= Kiss Kasket =

Merchandise from the band Kiss

The Kiss Kasket is an item of merchandise licensed by the rock band Kiss. It is a casket decorated with a Kiss logo and pictures of the band members. In introducing the Kiss Kasket, Gene Simmons said, "I love livin', but this makes the alternative look pretty damn good." The Kiss Kasket went on sale in 2001; as of 2008, the original incarnation was no longer available from Kiss's website. As of February 2011, the second-generation models of the Kiss Kasket became available on Kiss's website.

Dimebag Darrell, the guitarist of Pantera and Damageplan, was buried in a Kiss Kasket donated by Simmons at Darrell’s funeral in 2004. His brother, Vinnie Paul—the drummer of Pantera, Damageplan, and Hellyeah—was also buried in a Kiss Kasket at his funeral in 2018.

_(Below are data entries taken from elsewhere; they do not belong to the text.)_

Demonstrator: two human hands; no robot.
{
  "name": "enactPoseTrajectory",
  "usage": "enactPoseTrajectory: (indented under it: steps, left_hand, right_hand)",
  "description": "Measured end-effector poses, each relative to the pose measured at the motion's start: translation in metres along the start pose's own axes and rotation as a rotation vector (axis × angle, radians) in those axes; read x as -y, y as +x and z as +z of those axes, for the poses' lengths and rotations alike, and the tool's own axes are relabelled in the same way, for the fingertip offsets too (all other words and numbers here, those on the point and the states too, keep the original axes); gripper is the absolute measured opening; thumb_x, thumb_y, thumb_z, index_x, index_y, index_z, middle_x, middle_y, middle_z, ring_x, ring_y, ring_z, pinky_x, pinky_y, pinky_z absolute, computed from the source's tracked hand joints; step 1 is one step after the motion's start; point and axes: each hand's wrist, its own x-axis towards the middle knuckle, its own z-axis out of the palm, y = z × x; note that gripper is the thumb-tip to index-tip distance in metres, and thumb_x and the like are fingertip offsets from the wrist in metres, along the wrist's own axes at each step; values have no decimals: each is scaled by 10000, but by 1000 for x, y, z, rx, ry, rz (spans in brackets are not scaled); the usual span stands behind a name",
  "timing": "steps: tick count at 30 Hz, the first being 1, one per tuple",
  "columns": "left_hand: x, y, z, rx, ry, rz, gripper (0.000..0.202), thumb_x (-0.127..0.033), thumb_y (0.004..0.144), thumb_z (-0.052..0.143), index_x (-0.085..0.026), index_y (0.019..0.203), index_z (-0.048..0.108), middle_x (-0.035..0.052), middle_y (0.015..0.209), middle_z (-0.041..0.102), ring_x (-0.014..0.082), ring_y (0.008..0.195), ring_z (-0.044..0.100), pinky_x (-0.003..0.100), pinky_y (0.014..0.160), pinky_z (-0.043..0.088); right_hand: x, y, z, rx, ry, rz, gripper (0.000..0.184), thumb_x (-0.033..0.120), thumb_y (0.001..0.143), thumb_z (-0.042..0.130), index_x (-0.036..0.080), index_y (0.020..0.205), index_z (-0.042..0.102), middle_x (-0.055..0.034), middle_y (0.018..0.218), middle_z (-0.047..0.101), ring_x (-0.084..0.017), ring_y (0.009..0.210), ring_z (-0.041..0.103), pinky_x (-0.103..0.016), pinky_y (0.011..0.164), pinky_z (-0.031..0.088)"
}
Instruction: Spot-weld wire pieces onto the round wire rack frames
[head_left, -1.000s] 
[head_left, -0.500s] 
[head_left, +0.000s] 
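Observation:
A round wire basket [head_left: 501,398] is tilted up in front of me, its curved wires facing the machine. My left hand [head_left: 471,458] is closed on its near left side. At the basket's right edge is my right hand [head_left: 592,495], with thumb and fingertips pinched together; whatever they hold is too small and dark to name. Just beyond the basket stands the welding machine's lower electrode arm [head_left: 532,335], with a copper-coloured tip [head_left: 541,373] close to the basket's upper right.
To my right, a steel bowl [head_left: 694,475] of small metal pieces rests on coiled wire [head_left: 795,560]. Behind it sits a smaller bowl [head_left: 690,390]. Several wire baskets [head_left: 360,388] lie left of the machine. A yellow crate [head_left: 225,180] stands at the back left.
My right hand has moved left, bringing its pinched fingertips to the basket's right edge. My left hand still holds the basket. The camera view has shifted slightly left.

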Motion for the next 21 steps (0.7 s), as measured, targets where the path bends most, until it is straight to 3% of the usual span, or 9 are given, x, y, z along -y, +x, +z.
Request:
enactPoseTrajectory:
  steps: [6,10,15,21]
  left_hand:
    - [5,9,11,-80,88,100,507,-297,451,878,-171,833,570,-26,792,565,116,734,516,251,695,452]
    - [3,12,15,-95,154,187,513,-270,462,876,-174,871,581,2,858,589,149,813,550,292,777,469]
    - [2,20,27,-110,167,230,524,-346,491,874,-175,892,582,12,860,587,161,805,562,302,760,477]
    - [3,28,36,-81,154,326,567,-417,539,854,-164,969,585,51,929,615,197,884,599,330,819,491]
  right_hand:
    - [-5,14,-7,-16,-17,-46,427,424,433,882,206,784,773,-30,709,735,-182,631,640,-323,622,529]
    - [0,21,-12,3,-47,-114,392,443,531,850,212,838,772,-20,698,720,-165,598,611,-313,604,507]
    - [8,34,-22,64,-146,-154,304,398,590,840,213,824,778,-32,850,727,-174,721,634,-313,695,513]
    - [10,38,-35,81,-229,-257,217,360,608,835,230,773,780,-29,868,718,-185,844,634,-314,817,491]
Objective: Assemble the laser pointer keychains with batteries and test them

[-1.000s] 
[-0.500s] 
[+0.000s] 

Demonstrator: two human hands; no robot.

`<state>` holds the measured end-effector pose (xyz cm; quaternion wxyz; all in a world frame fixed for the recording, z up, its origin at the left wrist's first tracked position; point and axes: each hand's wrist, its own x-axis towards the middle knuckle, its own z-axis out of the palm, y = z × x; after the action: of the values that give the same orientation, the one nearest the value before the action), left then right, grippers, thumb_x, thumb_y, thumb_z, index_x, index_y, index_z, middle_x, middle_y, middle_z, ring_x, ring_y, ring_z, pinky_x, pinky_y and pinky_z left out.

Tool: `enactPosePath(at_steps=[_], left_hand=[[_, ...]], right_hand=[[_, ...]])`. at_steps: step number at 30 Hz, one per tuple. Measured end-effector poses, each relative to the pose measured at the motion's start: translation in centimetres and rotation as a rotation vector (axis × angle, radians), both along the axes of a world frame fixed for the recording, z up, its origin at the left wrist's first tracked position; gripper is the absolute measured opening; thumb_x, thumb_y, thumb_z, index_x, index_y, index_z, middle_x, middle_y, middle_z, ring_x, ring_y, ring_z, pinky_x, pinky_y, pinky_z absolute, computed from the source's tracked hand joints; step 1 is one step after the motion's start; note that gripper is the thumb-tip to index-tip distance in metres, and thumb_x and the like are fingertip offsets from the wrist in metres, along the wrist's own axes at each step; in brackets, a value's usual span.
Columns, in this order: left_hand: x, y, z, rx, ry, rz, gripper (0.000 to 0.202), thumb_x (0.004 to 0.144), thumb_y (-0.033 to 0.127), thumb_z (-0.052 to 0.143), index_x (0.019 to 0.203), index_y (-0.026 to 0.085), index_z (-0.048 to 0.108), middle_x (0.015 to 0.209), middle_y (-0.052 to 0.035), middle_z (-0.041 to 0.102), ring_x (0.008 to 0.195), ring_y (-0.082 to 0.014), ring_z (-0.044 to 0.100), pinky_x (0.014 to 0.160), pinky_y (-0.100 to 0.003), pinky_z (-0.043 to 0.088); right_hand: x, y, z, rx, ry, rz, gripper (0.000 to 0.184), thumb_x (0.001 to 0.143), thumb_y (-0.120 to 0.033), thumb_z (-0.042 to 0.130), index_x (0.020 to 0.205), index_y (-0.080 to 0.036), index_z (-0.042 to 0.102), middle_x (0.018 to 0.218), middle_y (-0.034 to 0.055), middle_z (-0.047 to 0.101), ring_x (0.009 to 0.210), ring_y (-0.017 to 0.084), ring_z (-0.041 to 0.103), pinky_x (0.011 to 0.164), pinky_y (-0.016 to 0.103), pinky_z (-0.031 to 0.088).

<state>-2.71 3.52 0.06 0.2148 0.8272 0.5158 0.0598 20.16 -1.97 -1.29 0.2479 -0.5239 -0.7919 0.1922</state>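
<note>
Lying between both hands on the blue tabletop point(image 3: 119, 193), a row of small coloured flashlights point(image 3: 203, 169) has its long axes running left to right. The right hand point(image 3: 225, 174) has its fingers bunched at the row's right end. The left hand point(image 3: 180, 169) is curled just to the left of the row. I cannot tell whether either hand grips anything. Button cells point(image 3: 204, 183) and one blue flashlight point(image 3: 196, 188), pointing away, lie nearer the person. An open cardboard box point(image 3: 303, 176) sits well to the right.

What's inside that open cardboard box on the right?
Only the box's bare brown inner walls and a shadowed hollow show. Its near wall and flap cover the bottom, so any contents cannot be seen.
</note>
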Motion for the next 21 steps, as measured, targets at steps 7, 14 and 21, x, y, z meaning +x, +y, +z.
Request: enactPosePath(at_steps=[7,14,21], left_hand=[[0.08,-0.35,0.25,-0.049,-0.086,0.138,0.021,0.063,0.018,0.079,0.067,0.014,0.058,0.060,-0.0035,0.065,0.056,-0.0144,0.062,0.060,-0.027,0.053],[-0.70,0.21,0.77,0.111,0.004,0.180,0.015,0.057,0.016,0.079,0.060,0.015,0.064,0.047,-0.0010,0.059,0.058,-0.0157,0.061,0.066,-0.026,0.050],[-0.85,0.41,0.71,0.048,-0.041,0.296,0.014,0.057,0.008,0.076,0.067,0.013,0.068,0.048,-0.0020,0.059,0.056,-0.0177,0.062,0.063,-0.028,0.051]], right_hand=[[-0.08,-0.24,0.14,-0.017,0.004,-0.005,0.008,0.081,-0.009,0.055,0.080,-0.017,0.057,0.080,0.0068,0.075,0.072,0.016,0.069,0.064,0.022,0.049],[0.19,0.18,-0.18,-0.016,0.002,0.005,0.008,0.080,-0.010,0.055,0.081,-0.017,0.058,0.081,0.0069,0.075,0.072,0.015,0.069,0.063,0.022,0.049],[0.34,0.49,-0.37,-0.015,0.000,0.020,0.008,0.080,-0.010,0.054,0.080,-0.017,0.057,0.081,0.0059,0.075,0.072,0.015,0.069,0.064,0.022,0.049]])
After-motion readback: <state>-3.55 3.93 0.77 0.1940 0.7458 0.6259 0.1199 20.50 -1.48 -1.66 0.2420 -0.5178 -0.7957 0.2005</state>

== Reintroduction — second generation ==
On December 1, 2010, Kissonline.com announced a new licensing agreement between Kiss and Eternal Image Inc. (a public company engaged in the designing, manufacturing, and marketing of officially licensed memorial products) to design, manufacture, and market a limited-edition line of official Kiss-branded memorial products. The line will reportedly include caskets, cremation urns, bronze memorials, memorial prayer cards, registry books, memorial candles, and pet cremation urns—-all designed after the famous rock band's iconic images.

Wrap Wizard, a division of Sign & Graphic Solutions, Inc. located in Newnan, Georgia produced the first mock-up of the New and improved Kiss Kasket for Gene Simmons of Kiss on December 10, 2010. Five days later, on December 15, Kissonline.com provided a sneak peek and announced that the newest second generation Kiss Kaskets are in production.

On the final day of December, 2010, Eternal Image, Inc. announced on its website that the latest Kiss Kaskets will be available for purchase by the end of February 2011. On February 14, 2011, Eternal Image, Inc. announced that two models of the Kiss Kasket (a premium model and a standard model) are now available, including images and details of the two second-generation caskets.